あの五十嵐は運動神経が良く、結構な得点を決めている。
「う、うん!」
夏未も連数のおかげか、上手くトスを上げられたみたいだ。
「よっと!!」
やや身長が足りないが、スパイクっぽい何かを決めている。
(へぇ、結構やるな)
そんな呑気な事を考えていると、予め用意されていていた椅子に腰かける。
大体コートごとに15席程観戦用として設けられているのだ。
もちろん、上の階にある観客席も使って良い。
(...ん?)
何だか少し真琴の横が騒がしい。
多分後輩だろうか、元気そうな子達もこの試合を見ていた。
「ねぇねぇあの人ってさっき凄い活躍してた...」
「転校生の先輩だよね?」
コソコソと話しているつもりだが、凄い聞こえる。
「...近くで見ると結構カッコいいね...」
「うんうん!」
嬉しい気持ちにはなるが、恥ずかしい。
「モテモテですね、先輩」
その声は隣から聞こえた。
「...凛、いたのか」
「先程から。

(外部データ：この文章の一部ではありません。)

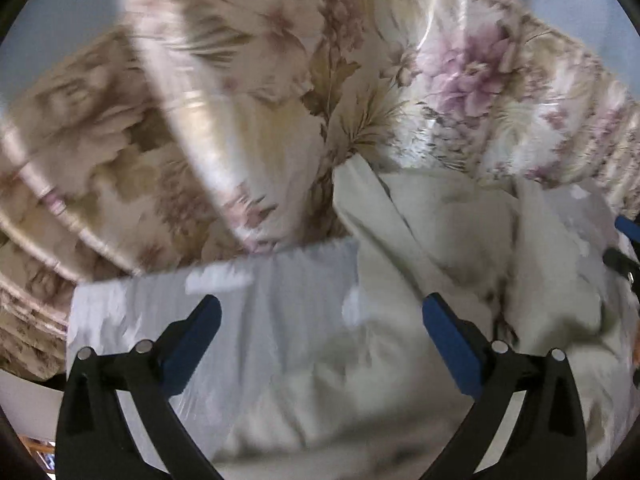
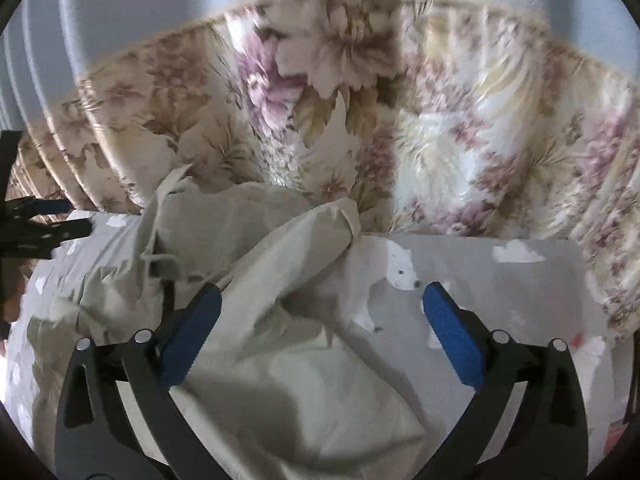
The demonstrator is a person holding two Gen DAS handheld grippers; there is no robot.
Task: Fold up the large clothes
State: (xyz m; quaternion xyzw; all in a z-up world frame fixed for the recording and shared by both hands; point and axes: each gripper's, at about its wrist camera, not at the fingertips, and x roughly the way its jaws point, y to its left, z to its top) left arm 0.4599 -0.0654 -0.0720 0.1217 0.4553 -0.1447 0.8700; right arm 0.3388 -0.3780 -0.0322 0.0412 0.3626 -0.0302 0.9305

むしろ良く気付きませんでしたね、眼中にありませんでしたか?」
「い、いやそんな訳じゃ...」
「それにしてもあのバスケの試合でせ、先輩さらに話題になりましたよ」
「え?そうなのか?」
「カッコいいとか、女子にきゃきゃー言われてました」
「....そうなのか、まぁ悪くはないけど...」
「この浮気者」
「うっ」
凛から、脇腹を小突かれた。
思ったよりも強烈な威力だ。
「あれ、鈴海さんって東仙寺先輩と知り合いだったの!?」
「...まぁ、一応」
「ええー!そうなんだ!あ、先輩!試合みてました、とってもカッコよかったです!!」
凛の近くにいた、多分クラスメートであろう女子達が話しかけてきた。
適当に礼を言っておく。
それからというもの、少なくない人数に囲まれてしまった。
(ちょっと居づらい...別の場所で応援するか)
そう思ってそそくさと逃げていこうとする。
「あ、先輩」
「悪いな凛、ちょっと場所を変える!」
すると凛が顔を近づけてきて、耳打ちをした。
「デート、忘れないで下さいよ?」
「ん?ああ、分かってる」
その答えを聞いて満足した凛は軽く手を振ってくれた。